Permalink to Comment

9. Tom on April 25, 2012 7:30 AM writes...

http://meowdip.heterodoxy.cc/?p=89
Another nice story about an Elsevier journal. Paper submitted Friday, accepted without qualifications Monday.

Permalink to Comment

10. Rock on April 25, 2012 10:42 AM writes...

I propose two changes to the way scientific manuscripts are reviewed that should address 99% of the issues seen in recent years. 1) Change the editors from prominent (and extremely busy) professors to independent consultants who have been put out of work in this downsizing era. There are many highly qualified scientists in many of the disciplines with enough time on their hands to actually read the papers and the reviews carefully. The editor really can set the tone for quality. They should, of course, receive a few for this service 2) Go back to the old system where the editors choose the reviewers.
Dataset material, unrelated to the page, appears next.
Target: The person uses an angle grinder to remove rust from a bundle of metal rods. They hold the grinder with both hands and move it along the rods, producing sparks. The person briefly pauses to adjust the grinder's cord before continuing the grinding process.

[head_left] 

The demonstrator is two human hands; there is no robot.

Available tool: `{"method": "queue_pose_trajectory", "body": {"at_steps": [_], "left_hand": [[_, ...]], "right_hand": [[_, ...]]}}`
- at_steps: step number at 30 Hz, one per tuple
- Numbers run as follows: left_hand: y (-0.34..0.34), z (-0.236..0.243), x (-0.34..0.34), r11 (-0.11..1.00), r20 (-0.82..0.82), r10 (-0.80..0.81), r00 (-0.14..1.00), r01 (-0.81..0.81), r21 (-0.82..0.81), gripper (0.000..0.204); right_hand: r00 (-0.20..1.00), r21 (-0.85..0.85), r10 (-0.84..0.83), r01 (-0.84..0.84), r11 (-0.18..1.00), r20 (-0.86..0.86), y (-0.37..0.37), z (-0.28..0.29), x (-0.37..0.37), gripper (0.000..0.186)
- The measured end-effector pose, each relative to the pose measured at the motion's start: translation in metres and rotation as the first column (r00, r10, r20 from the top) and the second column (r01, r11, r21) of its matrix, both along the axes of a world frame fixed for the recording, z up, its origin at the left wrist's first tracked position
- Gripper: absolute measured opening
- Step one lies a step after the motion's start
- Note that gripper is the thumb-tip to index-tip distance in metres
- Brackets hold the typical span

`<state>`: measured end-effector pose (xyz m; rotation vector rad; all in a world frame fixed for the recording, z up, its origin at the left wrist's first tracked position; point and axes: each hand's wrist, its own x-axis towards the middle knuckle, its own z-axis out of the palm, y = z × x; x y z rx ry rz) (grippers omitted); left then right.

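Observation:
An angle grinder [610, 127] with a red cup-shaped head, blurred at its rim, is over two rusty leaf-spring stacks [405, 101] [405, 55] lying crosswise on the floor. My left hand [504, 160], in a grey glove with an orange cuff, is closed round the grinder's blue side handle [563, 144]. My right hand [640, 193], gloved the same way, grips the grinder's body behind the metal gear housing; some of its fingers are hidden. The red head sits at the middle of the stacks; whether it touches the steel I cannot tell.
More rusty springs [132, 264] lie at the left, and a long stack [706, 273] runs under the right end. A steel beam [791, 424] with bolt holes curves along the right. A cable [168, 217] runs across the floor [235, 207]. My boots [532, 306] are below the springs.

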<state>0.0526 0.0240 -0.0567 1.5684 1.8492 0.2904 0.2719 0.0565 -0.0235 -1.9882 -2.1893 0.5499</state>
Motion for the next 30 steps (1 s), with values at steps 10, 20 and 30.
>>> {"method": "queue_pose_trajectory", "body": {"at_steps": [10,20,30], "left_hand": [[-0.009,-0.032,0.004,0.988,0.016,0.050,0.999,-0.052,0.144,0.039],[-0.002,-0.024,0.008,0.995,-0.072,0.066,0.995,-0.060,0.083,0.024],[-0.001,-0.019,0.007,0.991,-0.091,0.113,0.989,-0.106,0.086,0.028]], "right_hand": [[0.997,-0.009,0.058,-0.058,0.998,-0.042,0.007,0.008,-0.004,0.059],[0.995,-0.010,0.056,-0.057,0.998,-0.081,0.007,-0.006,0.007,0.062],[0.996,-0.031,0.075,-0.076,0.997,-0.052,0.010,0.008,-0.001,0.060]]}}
Most journals now require you to send them a list of potential reviewers at the time of submission. "Hmmm, should I send it to this tough professor who will be very critical, or should I send it to a few of my friends?".....Which option do you think people choose? And if the editor reads both the paper and the reviews, they can judge the quality of both. These simple changes, to me, would greatly increase the quality and decrease the quantity of much of the literature.

Permalink to Comment

11. DCRogers on April 25, 2012 11:18 AM writes...

The paper is retracted, but still available for purchase at $39.95 via ScienceDirect.

Permalink to Comment

12. hn on April 25, 2012 4:16 PM writes...

Out of print, special collector's edition! Get them before they're gone forever!